My mom always wanted to send food back. Everything on the side, some things hot, some things cold, no MSG, less oil, more chilis, oh, and some vinegar please. Black vinegar with green chilis if you have it, if not, red vinegar with ginger, and if you don’t have that, then just white vinegar by itself and a can of Coke, not diet because diet causes cancer.

Microwaves cause cancer, too, so she buys a Foreman grill and wears a SARS mask because “oil fumes can ruin lungs,” says the woman who smokes Capri cigarettes and drives an SUV wearing a visor. That’s my mom.

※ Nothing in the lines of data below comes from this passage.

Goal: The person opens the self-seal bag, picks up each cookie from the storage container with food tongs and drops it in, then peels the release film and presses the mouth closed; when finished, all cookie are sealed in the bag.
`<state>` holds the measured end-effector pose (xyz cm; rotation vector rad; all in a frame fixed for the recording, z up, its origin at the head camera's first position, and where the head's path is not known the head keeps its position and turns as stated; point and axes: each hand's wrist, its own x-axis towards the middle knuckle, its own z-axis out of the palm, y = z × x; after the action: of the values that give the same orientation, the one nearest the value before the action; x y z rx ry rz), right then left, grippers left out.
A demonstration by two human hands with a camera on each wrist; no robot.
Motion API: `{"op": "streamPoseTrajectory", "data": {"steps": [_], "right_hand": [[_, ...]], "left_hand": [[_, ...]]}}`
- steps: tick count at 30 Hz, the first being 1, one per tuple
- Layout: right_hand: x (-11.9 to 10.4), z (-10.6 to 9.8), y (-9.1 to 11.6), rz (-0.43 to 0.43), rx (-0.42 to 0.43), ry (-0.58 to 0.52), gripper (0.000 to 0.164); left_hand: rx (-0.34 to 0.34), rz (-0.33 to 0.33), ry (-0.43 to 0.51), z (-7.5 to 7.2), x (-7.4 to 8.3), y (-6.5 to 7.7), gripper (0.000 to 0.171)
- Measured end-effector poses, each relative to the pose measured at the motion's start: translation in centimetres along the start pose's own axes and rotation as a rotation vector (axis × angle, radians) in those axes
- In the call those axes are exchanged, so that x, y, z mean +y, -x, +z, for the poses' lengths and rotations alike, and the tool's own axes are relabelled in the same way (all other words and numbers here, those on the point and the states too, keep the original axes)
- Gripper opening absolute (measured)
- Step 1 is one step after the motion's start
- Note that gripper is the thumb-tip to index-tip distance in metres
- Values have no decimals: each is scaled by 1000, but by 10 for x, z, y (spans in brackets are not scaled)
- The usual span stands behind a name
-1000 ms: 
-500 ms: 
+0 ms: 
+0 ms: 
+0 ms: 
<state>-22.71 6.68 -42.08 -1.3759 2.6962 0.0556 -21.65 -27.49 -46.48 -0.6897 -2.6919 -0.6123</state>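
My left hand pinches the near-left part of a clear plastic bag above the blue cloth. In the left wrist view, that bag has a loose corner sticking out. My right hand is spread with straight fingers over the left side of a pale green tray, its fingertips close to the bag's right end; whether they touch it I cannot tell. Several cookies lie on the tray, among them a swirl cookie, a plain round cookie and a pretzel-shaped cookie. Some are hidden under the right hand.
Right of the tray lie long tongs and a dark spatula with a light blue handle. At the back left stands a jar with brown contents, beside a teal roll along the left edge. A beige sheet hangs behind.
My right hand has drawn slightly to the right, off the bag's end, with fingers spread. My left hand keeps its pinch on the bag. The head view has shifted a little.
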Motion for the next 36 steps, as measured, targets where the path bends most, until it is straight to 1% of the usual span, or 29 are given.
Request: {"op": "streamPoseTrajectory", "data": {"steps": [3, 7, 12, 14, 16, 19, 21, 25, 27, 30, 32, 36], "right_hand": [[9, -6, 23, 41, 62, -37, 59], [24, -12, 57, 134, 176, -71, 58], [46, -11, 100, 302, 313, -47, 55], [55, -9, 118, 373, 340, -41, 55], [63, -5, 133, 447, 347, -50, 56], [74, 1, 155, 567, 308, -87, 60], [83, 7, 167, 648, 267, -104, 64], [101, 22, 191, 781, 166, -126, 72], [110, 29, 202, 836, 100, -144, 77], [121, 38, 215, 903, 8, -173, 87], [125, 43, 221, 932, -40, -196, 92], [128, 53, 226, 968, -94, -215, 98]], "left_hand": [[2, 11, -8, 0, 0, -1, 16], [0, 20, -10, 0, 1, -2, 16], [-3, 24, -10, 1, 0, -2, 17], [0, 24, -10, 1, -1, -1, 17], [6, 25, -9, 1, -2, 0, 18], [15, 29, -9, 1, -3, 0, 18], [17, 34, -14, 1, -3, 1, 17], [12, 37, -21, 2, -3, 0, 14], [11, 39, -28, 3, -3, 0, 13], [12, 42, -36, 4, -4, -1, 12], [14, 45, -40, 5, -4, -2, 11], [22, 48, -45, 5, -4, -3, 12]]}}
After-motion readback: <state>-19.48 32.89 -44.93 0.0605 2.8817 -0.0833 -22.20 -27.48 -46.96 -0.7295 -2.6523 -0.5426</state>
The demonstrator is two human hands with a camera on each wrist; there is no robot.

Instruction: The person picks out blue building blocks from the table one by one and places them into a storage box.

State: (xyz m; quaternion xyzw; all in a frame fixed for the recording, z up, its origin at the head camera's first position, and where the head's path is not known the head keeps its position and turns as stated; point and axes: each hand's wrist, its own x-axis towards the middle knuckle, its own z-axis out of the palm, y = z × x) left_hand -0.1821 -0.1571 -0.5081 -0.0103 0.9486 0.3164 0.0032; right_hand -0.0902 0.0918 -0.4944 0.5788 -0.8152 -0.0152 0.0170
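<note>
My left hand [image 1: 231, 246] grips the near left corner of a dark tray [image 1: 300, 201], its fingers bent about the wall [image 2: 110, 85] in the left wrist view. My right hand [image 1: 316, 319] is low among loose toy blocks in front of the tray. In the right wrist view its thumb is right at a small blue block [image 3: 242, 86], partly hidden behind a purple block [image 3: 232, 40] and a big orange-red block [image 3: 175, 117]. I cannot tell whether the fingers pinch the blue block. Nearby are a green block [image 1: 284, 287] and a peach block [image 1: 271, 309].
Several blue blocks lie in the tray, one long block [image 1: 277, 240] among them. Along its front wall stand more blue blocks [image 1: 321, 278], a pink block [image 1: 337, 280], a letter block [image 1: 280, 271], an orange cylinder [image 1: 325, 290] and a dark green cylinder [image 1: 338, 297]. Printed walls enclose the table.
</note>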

I couldn’t eat with my mom; she drove me crazy. But she never bothered my grandfather. He was always above the trees. Like 3 Stacks said, “What’s cooler than cool? Ice cold.” That was Grandpa: a six-foot-tall, long faced, droopy-eyed Chinaman who subsisted on a cocktail of KFC, boiled peanuts, and cigarettes. Thinking back on it, my grandfather created the ultimate recipe for pancreatic cancer. At the time we had that lunch, he’d been battling it for a while, but we tried not to talk about it. That day, we just ate soup dumplings.

“It’s the meat, did they not put enough ginger? Mei you xiang wei dao.”

“Eh, there’s ginger, it’s just heavy-handed. Who cares, just eat them! The rest of the food is on the way.”

Xiang wei is the character a good dish has when it’s robust, flavorful, and balanced but still maintains a certain light quality. That flavor comes, lingers on your tongue, stays long enough to make you crave it, but just when you think you have it figured out, it’s gone. Timing is everything. Soup dumplings, sitcoms, one-night stands—good ones leave you wanting more.

The perfect soup dumpling has nineteen folds. Taipei’s Din Tai Fung restaurant figured this out in the mid-eighties. While Americans had Pyrex visions, Taiwan was focused on soup dumplings. My grandparents on my father’s side lived right on Yong Kang Jie, where Din Tai Fung was founded. To this day, it is the single most famous restaurant in Taipei, the crown jewel of the pound-for-pound greatest eating island in the world. Din Tai Fung started off as an oil retailer, but business took a dive in the early eighties and they did what any Taiwanese-Chinese person does when they need to get buckets. You break out the family recipe and go hammer. Din Tai Fung was like the Genco Olive Oil of Taipei. Undefeated.

The dough is where Din Tai Fung stays the hood champ. It’s just strong enough to hold the soup once the gelatin melts, but if you pick it up by the knob and look closely at the skin, it’s almost translucent. They create a light, airy texture for the skin that no one else has been able to duplicate. I remember going back to Din Tai Fung when I was twenty-seven and saying to myself, They’re off! It’s just not as satisfying as I remember it to be! But two hours later, walking around Taipei, all I could think about was their fucking soup dumplings. Across the street from Din Tai Fung was another restaurant that served soup dumplings and made a business of catching the spillover when people didn’t want to wait an hour for a table. They were really close to the real deal. Like the first year Reebok had AI and you thought that maybe, just maybe, the Questions with the honeycomb would outsell Jordans. A false alarm.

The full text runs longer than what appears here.